**WHAT YOU WILL DO**: Scan the entries below and count the lines holding the string "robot". Supply only the number.
Segment Start: DATA UNDER STUDY
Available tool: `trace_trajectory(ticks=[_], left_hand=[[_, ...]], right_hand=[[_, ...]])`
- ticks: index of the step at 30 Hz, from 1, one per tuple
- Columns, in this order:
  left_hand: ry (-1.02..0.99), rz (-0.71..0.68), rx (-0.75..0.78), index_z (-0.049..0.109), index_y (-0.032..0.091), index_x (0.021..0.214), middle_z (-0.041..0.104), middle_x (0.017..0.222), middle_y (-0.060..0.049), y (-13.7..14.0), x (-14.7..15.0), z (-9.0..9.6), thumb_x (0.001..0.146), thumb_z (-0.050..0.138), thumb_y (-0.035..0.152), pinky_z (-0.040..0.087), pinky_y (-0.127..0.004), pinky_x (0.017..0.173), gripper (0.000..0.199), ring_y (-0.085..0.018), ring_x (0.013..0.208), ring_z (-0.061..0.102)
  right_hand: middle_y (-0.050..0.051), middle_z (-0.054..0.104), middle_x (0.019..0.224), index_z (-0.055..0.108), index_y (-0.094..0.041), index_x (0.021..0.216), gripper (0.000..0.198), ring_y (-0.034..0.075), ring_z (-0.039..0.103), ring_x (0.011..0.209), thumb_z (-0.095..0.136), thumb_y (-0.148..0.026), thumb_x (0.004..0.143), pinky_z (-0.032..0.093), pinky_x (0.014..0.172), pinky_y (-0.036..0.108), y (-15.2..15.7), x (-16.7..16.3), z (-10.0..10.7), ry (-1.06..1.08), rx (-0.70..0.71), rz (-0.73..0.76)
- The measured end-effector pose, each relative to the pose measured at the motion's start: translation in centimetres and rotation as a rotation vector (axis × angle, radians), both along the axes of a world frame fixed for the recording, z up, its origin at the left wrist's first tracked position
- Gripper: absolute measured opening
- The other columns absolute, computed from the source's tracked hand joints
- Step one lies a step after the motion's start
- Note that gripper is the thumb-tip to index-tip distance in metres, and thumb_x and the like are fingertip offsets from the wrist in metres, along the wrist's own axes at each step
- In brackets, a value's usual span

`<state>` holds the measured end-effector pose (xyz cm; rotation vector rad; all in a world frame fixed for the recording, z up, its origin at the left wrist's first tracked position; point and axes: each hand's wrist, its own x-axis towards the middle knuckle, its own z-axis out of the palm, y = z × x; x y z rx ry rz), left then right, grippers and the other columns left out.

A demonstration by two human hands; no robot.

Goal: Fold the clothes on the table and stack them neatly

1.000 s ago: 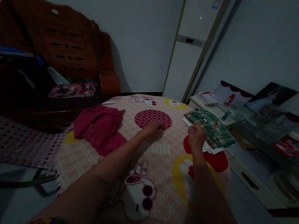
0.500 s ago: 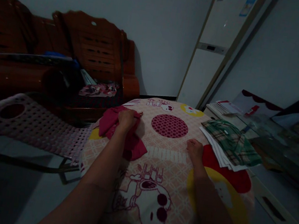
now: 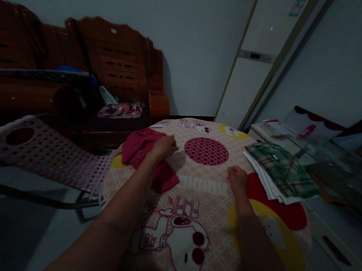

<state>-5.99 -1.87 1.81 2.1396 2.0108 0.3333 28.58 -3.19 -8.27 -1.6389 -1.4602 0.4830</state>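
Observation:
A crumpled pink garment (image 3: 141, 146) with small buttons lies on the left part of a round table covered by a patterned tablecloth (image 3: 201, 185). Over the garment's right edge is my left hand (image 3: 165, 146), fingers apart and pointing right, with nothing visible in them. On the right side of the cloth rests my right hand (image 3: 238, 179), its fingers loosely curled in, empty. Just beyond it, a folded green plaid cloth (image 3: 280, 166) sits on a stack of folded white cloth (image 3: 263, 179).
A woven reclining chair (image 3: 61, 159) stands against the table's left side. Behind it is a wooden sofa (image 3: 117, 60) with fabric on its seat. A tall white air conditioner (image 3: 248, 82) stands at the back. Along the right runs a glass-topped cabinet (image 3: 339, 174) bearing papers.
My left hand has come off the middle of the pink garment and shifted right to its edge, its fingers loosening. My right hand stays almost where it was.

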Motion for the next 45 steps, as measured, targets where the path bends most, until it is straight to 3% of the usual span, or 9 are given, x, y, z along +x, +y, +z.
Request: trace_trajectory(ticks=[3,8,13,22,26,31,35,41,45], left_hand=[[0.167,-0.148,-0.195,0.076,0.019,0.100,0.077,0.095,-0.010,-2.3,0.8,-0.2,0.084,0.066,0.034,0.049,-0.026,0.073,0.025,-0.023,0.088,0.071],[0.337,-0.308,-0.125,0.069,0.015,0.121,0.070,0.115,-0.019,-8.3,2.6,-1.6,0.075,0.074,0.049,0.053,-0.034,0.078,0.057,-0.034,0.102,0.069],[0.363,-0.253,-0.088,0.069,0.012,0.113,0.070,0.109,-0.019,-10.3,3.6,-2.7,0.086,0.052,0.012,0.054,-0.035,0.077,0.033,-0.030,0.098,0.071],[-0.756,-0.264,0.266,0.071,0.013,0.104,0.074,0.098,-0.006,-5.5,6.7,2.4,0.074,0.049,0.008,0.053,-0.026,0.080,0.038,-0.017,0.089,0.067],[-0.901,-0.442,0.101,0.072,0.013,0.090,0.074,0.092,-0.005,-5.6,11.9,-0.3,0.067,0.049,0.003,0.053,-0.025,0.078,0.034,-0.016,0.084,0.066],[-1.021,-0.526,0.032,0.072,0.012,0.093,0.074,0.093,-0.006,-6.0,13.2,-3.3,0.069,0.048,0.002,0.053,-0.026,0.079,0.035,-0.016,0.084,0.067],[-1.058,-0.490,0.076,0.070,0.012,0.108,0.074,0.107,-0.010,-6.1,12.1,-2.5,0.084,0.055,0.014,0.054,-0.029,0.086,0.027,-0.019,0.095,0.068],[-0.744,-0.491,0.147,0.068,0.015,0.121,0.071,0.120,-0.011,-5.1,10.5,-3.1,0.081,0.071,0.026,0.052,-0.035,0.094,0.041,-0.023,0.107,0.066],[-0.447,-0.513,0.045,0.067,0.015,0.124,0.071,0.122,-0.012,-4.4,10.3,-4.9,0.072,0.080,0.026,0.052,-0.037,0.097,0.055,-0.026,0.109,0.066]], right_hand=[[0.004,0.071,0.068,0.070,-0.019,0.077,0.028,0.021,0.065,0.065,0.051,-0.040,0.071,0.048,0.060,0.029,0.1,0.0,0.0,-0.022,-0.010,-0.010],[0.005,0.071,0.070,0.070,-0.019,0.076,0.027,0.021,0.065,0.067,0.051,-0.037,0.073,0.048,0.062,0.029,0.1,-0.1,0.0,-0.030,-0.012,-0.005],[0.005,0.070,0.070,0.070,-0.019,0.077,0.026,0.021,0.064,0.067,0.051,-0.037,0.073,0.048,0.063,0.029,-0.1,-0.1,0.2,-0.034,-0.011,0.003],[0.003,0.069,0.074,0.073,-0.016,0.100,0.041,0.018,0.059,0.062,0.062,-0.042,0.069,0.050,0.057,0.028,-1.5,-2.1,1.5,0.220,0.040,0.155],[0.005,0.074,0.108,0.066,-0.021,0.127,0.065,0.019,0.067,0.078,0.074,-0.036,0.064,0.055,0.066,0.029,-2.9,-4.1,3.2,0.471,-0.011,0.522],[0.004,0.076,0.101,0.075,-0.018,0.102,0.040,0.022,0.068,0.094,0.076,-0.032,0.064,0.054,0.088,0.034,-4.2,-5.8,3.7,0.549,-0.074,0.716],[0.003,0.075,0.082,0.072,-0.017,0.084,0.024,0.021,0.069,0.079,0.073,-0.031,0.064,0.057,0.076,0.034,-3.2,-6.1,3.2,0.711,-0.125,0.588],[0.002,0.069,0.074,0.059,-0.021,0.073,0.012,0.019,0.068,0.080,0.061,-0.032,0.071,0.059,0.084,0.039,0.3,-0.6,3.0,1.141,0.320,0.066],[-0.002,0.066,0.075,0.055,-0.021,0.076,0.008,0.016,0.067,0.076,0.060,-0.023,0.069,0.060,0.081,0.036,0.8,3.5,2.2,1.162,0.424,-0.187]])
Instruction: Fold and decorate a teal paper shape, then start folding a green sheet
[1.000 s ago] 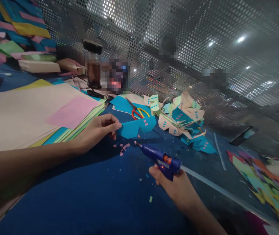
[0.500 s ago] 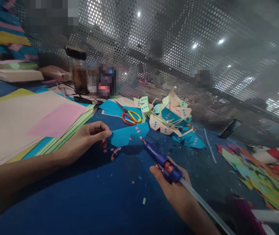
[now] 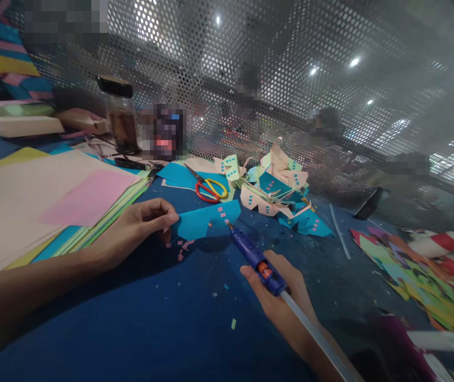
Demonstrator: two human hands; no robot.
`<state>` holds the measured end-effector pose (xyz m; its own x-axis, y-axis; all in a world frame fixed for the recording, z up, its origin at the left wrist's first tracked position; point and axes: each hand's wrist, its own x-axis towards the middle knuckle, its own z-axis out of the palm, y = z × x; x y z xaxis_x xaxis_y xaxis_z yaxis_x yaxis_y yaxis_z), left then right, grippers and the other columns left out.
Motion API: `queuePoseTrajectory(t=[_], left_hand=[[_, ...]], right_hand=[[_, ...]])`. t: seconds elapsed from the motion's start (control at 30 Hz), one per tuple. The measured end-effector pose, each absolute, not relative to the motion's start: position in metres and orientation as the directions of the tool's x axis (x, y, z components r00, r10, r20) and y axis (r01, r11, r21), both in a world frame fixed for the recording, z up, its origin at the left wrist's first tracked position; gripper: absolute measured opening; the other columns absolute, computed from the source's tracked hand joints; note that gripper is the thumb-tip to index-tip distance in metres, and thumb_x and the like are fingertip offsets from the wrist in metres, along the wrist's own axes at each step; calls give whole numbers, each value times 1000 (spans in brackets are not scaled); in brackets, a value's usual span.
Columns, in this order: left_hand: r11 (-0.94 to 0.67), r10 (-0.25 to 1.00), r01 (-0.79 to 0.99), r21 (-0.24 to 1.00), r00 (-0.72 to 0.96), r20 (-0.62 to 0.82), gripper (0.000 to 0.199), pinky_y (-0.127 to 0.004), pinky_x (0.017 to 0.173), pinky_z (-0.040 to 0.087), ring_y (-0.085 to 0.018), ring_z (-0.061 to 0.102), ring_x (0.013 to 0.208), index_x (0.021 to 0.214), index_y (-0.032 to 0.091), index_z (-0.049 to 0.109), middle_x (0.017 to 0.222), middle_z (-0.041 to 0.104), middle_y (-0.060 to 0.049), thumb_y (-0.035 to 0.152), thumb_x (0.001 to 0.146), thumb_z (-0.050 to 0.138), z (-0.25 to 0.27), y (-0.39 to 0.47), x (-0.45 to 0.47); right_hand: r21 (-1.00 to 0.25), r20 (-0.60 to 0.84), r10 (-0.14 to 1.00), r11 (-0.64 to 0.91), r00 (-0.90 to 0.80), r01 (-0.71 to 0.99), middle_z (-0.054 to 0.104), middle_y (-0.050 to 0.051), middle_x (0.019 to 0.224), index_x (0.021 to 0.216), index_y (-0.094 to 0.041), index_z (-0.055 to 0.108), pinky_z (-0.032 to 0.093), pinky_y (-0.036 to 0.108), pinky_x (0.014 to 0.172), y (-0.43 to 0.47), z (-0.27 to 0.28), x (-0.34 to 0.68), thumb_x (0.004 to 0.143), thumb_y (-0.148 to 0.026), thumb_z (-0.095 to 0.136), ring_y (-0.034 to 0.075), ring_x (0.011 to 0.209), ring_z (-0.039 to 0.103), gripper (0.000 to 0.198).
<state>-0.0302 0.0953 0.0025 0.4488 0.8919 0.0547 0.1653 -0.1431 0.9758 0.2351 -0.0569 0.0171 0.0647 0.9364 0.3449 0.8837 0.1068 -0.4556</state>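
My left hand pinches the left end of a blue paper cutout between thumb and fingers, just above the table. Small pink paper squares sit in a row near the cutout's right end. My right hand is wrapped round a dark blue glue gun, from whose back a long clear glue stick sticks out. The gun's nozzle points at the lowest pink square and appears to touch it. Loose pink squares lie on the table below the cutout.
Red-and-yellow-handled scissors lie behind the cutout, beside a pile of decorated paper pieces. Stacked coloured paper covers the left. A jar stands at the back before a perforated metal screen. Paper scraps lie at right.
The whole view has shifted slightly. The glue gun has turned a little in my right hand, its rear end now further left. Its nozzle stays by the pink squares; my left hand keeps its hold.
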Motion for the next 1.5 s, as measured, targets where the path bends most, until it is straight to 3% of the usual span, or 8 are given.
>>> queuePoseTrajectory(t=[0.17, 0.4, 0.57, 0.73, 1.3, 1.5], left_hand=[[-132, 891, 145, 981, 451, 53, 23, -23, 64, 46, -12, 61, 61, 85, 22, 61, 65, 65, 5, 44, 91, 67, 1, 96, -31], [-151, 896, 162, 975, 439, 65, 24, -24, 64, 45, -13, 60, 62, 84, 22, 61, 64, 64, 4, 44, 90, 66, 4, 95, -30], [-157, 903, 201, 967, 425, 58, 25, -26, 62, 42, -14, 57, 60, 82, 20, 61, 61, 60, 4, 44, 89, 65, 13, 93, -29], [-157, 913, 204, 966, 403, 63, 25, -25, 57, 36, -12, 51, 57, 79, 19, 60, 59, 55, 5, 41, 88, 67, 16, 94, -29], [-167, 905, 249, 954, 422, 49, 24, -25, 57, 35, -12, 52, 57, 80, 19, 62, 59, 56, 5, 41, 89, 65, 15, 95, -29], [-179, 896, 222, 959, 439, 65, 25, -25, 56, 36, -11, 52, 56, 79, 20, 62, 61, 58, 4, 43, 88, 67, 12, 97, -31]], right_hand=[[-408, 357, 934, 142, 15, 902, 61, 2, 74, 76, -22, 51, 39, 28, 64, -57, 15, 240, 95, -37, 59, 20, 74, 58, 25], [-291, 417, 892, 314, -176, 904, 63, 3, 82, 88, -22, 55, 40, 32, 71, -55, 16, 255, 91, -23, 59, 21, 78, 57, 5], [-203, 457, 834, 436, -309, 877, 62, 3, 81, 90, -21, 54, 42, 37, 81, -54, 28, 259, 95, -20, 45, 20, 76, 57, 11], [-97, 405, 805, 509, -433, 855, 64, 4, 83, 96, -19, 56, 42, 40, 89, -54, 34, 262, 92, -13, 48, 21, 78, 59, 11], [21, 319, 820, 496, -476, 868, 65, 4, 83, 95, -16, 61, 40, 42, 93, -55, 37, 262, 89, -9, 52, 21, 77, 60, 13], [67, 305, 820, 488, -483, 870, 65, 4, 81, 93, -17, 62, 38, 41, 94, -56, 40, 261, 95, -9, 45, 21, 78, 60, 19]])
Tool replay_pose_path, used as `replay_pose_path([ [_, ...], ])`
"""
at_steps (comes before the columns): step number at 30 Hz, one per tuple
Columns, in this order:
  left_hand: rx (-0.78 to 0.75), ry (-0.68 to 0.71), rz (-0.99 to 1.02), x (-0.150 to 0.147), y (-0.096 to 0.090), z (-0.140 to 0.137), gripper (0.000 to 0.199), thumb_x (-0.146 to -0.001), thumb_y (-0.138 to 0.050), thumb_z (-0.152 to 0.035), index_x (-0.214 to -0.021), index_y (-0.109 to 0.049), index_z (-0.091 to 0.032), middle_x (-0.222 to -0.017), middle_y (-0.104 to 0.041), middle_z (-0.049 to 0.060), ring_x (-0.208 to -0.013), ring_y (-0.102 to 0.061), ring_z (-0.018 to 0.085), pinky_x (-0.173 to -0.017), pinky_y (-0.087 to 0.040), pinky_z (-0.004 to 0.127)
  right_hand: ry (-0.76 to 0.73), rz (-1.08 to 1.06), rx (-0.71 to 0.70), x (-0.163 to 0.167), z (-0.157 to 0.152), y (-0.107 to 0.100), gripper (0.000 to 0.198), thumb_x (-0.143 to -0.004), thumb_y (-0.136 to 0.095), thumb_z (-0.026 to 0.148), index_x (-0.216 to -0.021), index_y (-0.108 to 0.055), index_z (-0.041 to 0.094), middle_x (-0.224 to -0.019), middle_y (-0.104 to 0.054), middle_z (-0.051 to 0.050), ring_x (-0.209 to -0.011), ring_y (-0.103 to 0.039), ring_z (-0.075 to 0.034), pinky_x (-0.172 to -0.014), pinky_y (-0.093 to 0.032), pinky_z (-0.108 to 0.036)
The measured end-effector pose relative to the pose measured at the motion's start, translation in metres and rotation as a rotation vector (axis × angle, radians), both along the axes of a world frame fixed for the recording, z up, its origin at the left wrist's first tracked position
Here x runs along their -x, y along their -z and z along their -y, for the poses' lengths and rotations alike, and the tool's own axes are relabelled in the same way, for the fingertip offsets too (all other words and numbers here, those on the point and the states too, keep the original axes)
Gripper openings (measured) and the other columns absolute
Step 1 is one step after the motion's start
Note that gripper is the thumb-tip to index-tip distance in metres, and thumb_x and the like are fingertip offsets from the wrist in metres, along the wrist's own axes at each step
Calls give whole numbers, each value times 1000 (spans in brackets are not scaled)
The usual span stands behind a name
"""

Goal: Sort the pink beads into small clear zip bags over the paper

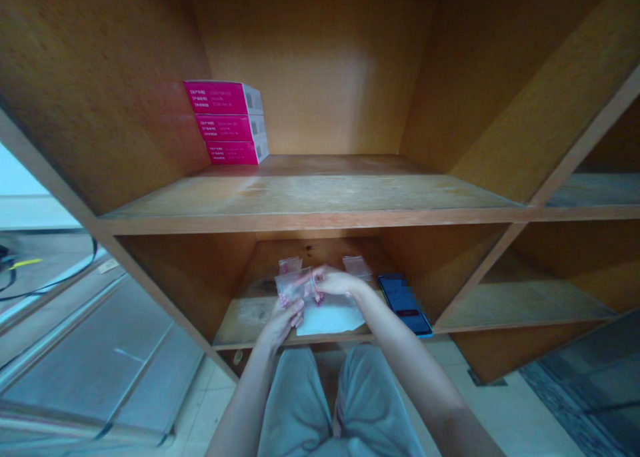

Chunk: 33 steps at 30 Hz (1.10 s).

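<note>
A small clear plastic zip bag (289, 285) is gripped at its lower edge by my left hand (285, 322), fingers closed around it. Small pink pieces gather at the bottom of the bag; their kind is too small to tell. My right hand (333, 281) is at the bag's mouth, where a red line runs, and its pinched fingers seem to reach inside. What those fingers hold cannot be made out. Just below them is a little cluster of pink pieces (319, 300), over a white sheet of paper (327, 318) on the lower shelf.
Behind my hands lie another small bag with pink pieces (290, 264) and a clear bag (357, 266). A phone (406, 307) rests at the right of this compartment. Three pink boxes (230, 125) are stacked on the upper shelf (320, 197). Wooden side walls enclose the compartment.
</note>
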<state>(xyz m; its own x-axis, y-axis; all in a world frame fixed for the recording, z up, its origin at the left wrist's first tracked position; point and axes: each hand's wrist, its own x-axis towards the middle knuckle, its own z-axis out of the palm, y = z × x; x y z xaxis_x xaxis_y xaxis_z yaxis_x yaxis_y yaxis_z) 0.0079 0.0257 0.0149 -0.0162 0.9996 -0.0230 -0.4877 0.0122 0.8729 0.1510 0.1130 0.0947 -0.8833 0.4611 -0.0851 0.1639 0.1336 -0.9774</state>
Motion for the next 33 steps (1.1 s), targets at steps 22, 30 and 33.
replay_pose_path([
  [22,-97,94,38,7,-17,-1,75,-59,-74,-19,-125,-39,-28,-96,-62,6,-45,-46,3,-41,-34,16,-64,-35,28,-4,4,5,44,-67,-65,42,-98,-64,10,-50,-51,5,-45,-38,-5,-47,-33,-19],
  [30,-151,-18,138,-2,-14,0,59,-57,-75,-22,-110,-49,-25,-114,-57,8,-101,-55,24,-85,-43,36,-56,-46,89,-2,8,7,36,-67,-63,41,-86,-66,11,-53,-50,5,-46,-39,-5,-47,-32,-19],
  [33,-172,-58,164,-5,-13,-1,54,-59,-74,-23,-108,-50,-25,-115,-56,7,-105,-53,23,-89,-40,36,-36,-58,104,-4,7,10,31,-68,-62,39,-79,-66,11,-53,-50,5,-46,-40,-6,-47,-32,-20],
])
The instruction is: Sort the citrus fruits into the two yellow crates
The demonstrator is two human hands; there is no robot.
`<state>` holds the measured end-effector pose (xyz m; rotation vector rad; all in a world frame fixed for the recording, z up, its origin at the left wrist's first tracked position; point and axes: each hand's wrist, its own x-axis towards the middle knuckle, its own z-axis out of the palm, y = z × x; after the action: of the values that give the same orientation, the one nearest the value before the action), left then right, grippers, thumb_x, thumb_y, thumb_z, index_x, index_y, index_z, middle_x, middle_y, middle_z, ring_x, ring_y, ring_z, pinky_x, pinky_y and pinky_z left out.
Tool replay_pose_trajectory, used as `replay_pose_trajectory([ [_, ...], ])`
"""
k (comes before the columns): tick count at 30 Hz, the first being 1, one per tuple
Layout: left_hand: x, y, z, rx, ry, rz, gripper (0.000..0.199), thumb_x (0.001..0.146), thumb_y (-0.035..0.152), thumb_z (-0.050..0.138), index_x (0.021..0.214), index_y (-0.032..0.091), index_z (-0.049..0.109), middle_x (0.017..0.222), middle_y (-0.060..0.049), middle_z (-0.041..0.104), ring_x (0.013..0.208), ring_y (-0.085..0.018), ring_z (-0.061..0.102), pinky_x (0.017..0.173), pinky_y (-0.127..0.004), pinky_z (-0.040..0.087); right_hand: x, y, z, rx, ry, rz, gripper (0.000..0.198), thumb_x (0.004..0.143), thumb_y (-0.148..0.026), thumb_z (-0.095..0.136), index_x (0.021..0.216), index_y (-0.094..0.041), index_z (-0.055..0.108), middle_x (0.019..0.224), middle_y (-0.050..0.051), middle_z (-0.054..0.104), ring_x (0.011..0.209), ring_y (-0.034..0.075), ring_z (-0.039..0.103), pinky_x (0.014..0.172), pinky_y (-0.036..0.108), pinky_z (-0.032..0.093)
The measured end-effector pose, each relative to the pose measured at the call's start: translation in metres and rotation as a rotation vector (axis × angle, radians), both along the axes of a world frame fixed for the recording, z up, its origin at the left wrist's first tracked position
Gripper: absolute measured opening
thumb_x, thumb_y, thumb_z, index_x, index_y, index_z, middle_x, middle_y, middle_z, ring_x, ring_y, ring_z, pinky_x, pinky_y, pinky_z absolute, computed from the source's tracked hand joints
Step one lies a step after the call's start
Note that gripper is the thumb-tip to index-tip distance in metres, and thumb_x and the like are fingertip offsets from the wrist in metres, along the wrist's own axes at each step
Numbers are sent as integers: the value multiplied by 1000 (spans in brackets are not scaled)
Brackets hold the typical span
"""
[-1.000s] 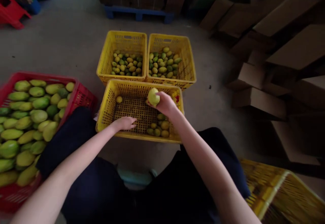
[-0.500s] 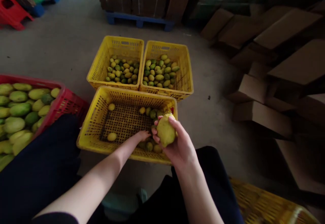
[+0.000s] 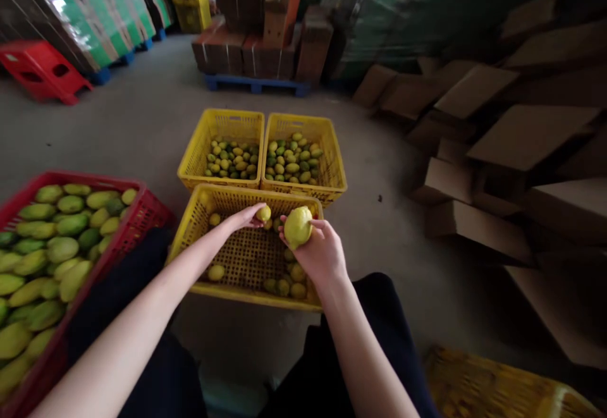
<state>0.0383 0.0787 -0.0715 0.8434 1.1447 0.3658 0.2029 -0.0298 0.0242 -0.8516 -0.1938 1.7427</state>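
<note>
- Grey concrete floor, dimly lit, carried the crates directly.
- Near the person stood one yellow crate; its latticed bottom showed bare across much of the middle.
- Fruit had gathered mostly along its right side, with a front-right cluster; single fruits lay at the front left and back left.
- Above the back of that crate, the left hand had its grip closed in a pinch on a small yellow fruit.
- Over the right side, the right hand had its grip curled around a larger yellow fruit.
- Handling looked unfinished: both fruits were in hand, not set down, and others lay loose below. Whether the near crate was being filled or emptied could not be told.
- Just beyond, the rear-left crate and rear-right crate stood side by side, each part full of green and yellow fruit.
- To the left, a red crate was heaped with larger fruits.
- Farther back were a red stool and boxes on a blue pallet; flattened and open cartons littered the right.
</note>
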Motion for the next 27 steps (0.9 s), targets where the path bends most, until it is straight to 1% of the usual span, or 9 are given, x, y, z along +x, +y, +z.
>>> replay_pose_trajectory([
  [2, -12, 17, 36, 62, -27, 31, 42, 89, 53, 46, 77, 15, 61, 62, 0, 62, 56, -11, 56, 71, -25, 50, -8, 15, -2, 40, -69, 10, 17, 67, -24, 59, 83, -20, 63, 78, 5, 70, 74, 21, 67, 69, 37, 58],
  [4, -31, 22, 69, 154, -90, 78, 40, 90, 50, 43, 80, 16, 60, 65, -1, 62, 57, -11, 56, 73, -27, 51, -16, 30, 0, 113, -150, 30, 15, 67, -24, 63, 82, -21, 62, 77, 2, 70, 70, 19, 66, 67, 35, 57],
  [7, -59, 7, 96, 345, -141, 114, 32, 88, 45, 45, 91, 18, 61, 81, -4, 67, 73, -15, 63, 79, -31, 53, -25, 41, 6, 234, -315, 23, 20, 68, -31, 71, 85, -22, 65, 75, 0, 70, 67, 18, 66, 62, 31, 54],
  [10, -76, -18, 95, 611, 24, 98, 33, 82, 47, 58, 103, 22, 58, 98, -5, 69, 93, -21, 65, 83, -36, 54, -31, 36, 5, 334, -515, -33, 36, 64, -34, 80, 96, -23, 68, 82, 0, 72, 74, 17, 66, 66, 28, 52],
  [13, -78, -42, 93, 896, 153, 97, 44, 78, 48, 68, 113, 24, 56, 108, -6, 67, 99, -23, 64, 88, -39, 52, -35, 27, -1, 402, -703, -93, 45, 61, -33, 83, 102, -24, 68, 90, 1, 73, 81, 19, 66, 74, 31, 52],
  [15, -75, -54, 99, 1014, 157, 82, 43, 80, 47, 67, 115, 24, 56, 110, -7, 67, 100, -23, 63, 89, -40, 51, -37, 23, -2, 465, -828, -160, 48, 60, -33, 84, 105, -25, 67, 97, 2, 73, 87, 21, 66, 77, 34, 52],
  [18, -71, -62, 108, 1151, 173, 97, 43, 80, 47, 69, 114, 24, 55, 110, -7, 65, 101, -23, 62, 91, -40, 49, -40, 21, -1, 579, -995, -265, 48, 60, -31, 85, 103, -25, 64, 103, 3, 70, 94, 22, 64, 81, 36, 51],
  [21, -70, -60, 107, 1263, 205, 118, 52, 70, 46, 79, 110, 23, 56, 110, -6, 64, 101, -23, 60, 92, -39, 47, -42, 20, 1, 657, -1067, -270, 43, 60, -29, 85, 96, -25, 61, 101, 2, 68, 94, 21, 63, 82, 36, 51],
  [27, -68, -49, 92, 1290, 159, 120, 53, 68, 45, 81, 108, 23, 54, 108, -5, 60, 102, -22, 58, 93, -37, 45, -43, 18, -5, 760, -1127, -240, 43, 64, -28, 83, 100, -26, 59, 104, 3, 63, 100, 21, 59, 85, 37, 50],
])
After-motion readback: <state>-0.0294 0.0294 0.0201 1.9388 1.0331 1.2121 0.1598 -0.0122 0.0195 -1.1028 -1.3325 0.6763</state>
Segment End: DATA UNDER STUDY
**EXERCISE RESPONSE**: 3